Instructions for the task |
All of the data below must be repeated exactly.

◇ ◇ ◇

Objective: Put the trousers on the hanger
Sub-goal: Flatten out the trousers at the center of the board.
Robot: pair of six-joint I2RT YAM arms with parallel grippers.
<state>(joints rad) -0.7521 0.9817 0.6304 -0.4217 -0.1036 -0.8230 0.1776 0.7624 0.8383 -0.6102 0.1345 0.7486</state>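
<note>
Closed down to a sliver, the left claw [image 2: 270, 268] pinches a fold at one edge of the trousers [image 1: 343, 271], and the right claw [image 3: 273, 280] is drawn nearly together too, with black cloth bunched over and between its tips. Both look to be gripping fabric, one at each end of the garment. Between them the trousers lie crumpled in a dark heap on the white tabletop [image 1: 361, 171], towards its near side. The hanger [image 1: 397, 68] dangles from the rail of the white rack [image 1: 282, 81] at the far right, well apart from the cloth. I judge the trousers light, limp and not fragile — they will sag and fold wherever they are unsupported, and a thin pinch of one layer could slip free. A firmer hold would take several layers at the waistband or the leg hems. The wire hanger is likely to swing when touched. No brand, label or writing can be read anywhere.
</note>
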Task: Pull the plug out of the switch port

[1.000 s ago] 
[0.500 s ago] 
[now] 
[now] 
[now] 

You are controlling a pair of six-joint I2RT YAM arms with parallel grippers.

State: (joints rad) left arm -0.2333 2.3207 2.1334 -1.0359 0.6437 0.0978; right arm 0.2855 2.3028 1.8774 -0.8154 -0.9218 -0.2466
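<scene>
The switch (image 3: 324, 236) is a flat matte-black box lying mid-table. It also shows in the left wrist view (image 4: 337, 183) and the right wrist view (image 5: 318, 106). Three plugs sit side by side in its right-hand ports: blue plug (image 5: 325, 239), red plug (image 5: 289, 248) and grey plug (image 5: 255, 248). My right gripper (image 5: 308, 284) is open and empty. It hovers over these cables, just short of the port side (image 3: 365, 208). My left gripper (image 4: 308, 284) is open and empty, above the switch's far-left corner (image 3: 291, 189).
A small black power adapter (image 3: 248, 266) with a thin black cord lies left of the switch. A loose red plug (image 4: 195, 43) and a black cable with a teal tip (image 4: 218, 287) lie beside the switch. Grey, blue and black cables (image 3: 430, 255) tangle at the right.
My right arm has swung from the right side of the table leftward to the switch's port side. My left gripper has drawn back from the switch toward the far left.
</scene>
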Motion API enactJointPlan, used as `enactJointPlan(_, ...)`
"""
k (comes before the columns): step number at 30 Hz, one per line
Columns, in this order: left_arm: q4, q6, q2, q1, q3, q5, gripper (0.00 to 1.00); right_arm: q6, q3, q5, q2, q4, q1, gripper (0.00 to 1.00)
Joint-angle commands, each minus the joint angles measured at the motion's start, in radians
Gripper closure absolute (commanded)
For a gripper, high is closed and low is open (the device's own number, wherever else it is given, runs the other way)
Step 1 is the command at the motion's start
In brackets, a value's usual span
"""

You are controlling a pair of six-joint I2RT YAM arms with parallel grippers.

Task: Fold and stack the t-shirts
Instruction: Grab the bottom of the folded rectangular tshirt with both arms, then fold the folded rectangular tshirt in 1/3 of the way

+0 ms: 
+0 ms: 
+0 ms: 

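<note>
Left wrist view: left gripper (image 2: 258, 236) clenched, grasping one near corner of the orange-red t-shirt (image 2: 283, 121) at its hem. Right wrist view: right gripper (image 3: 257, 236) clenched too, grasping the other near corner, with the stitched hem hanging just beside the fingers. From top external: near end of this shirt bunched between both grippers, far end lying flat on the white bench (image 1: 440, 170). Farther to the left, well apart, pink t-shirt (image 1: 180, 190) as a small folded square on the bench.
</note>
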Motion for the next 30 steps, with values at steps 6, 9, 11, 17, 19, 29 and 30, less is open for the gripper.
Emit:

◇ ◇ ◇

Answer to this task |
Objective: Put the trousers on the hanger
Sub-goal: Flatten out the trousers at the center of the board.
Robot: pair of six-joint I2RT YAM arms with parallel grippers.
<state>(joints rad) -0.7521 0.9817 0.6304 -0.4217 -0.1036 -0.8230 0.1776 0.7624 0.8383 -0.6102 0.1345 0.7486</state>
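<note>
Closed down to a sliver, the left claw [image 2: 270, 268] pinches a fold at one edge of the trousers [image 1: 343, 271], and the right claw [image 3: 273, 280] is drawn nearly together too, with black cloth bunched over and between its tips. Both look to be gripping fabric, one at each end of the garment. Between them the trousers lie crumpled in a dark heap on the white tabletop [image 1: 361, 171], towards its near side. The hanger [image 1: 397, 68] dangles from the rail of the white rack [image 1: 282, 81] at the far right, well apart from the cloth. I judge the trousers light, limp and not fragile — they will sag and fold wherever they are unsupported, and a thin pinch of one layer could slip free. A firmer hold would take several layers at the waistband or the leg hems. The wire hanger is likely to swing when touched. No brand, label or writing can be read anywhere.
</note>
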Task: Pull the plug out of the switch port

[1.000 s ago] 
[0.500 s ago] 
[now] 
[now] 
[now] 

You are controlling a pair of six-joint I2RT YAM arms with parallel grippers.

State: (joints rad) left arm -0.2333 2.3207 2.1334 -1.0359 0.6437 0.0978; right arm 0.2855 2.3028 1.8774 -0.8154 -0.9218 -0.2466
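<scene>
The switch (image 3: 324, 236) is a flat matte-black box lying mid-table. It also shows in the left wrist view (image 4: 337, 183) and the right wrist view (image 5: 318, 106). Three plugs sit side by side in its right-hand ports: blue plug (image 5: 325, 239), red plug (image 5: 289, 248) and grey plug (image 5: 255, 248). My right gripper (image 5: 308, 284) is open and empty. It hovers over these cables, just short of the port side (image 3: 365, 208). My left gripper (image 4: 308, 284) is open and empty, above the switch's far-left corner (image 3: 291, 189).
A small black power adapter (image 3: 248, 266) with a thin black cord lies left of the switch. A loose red plug (image 4: 195, 43) and a black cable with a teal tip (image 4: 218, 287) lie beside the switch. Grey, blue and black cables (image 3: 430, 255) tangle at the right.
My right arm has swung from the right side of the table leftward to the switch's port side. My left gripper has drawn back from the switch toward the far left.
</scene>
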Motion API enactJointPlan, used as `enactJointPlan(_, ...)`
"""
k (comes before the columns): step number at 30 Hz, one per line
Columns, in this order: left_arm: q4, q6, q2, q1, q3, q5, gripper (0.00 to 1.00); right_arm: q6, q3, q5, q2, q4, q1, gripper (0.00 to 1.00)
Joint-angle commands, each minus the joint angles measured at the motion's start, in radians
Gripper closure absolute (commanded)
For a gripper, high is closed and low is open (the device's own number, wherever else it is given, runs the other way)
Step 1 is the command at the motion's start
In brackets, a value's usual span
"""

You are controlling a pair of six-joint I2RT YAM arms with parallel grippers.

Task: Fold and stack the t-shirts
Instruction: Grab the bottom of the folded rectangular tshirt with both arms, then fold the folded rectangular tshirt in 1/3 of the way

+0 ms: 
+0 ms: 
+0 ms: 

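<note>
Left wrist view: left gripper (image 2: 258, 236) clenched, grasping one near corner of the orange-red t-shirt (image 2: 283, 121) at its hem. Right wrist view: right gripper (image 3: 257, 236) clenched too, grasping the other near corner, with the stitched hem hanging just beside the fingers. From top external: near end of this shirt bunched between both grippers, far end lying flat on the white bench (image 1: 440, 170). Farther to the left, well apart, pink t-shirt (image 1: 180, 190) as a small folded square on the bench.
</note>
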Motion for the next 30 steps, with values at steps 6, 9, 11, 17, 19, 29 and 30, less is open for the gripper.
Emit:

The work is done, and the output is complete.